Die Grünen-Bürgermeisterkandidatin Katharina Fegebank sprach sich ebenfalls für eine Fortführung der Zusammenarbeit aus. "Wir haben eine sehr erfolgreiche Koalition gehabt die letzten fünf Jahre. Und ich sehe nicht, warum das nicht wieder funktionieren sollte mit einem deutlich stärkeren Votum für die Grünen", sagte Fegebank. Sie begreife das Ergebnis als klaren Wählerauftrag: "Weiter Rot-Grün, mit starken Grünen in der Regierung."

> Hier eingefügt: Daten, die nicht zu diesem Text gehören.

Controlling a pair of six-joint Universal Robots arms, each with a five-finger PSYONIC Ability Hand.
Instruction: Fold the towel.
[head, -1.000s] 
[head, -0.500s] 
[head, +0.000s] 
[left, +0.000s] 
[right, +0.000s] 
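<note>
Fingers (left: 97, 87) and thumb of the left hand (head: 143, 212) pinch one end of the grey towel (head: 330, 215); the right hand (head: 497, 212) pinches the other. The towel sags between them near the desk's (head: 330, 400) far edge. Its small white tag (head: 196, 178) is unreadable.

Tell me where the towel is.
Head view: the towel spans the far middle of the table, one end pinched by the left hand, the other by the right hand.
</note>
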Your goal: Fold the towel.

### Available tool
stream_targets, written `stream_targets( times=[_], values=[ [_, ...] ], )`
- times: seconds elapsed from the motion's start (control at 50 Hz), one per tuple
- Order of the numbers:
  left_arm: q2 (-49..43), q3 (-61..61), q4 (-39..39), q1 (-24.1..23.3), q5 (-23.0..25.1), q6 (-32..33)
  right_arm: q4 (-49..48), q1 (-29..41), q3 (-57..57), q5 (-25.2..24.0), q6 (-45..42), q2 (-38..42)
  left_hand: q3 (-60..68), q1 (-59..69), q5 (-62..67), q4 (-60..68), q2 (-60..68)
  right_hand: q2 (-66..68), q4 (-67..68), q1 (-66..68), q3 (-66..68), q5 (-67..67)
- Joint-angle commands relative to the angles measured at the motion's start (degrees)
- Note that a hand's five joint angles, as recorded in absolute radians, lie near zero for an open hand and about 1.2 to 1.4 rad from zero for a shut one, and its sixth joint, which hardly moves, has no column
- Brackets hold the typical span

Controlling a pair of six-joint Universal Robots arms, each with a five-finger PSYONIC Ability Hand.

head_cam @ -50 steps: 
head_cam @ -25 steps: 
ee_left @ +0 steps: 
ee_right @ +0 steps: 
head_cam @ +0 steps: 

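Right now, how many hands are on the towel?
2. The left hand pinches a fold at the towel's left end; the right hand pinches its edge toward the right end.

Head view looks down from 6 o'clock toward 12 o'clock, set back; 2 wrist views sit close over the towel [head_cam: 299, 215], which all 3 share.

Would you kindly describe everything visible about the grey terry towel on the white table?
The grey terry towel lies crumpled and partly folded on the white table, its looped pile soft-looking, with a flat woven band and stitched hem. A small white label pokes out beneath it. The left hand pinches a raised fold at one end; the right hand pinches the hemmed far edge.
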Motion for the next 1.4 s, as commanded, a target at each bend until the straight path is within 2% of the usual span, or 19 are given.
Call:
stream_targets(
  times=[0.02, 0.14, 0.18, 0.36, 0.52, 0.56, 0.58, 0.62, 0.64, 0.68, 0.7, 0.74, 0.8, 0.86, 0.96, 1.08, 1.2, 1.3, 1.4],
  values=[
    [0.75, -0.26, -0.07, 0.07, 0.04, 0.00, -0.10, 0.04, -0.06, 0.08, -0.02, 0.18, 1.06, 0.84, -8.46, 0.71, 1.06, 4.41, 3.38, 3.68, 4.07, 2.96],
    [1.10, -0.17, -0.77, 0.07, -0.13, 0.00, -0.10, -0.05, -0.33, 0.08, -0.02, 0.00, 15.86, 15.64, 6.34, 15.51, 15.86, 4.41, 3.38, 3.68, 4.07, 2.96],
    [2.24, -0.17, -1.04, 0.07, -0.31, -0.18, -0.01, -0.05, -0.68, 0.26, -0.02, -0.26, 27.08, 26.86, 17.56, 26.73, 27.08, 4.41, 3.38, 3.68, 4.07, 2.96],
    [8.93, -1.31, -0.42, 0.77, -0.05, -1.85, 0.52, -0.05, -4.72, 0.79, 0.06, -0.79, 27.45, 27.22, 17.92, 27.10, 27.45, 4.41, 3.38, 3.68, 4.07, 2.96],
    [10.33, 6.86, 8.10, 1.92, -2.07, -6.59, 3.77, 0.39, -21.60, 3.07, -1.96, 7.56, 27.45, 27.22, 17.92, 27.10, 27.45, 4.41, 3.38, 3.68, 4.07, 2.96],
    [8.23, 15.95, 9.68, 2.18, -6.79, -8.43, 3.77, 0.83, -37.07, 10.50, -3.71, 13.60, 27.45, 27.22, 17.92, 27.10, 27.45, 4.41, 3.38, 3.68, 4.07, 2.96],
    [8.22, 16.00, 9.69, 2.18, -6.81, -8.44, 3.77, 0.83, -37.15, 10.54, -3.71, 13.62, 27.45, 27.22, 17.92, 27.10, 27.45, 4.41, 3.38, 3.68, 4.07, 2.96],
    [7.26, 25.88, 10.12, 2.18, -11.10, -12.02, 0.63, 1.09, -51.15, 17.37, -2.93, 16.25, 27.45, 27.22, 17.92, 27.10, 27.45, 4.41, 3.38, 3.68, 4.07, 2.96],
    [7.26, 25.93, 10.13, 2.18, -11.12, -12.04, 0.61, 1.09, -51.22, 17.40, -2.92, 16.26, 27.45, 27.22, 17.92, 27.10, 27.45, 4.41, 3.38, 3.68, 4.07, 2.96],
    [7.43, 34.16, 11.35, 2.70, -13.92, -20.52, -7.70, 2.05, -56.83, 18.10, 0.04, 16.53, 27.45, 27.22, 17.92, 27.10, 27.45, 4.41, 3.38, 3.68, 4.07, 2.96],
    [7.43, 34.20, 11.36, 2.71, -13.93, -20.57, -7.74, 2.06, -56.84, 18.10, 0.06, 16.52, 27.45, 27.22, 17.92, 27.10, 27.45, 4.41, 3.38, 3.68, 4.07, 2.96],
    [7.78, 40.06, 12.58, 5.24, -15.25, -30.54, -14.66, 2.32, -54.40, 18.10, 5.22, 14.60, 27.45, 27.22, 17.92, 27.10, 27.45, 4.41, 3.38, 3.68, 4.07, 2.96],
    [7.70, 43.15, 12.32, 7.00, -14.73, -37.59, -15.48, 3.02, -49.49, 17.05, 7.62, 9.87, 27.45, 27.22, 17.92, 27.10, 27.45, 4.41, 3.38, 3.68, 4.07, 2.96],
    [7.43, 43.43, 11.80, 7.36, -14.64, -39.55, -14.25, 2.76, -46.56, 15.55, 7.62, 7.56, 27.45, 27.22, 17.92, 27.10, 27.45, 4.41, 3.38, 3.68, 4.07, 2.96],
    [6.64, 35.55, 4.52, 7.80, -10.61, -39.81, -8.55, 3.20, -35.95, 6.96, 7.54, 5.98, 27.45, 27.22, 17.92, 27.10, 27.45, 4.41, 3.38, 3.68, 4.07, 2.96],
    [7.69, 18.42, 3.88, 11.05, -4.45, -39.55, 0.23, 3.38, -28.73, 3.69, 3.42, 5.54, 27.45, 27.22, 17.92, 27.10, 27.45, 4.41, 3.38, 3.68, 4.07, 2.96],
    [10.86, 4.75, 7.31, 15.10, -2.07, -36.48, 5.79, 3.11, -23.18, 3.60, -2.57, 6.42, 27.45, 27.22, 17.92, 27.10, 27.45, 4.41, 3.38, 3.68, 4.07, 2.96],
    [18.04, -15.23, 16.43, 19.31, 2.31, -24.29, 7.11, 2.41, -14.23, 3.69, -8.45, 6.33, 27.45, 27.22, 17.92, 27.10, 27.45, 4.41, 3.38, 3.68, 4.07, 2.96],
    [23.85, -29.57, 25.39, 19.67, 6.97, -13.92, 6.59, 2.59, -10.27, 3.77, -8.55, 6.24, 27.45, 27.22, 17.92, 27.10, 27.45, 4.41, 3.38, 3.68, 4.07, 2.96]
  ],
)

Für die CDU, mit der die SPD theoretisch auch regieren könnte, sagte Spitzenkandidat Marcus Weinberg, dass die Partei eine Zusammenarbeit mit der SPD nicht ausschließe: "Wir stehen bereit zu Gesprächen."

Die Sozialdemokraten kommen nach einer ersten Hochrechnung der ARD auf 37,6 Prozent der Stimmen. Die Grünen können ihr Ergebnis demnach auf 25,4 Prozent mehr als verdoppeln. Die CDU stürzt auf 11,4 Prozent, das ist ihr bundesweit schlechtestes Landtagswahlergebnis seit fast 70 Jahren. Die AfD muss mit 4,7 Prozent, die FDP mit 5,0 Prozent um den Wiedereinzug in die Bürgerschaft bangen.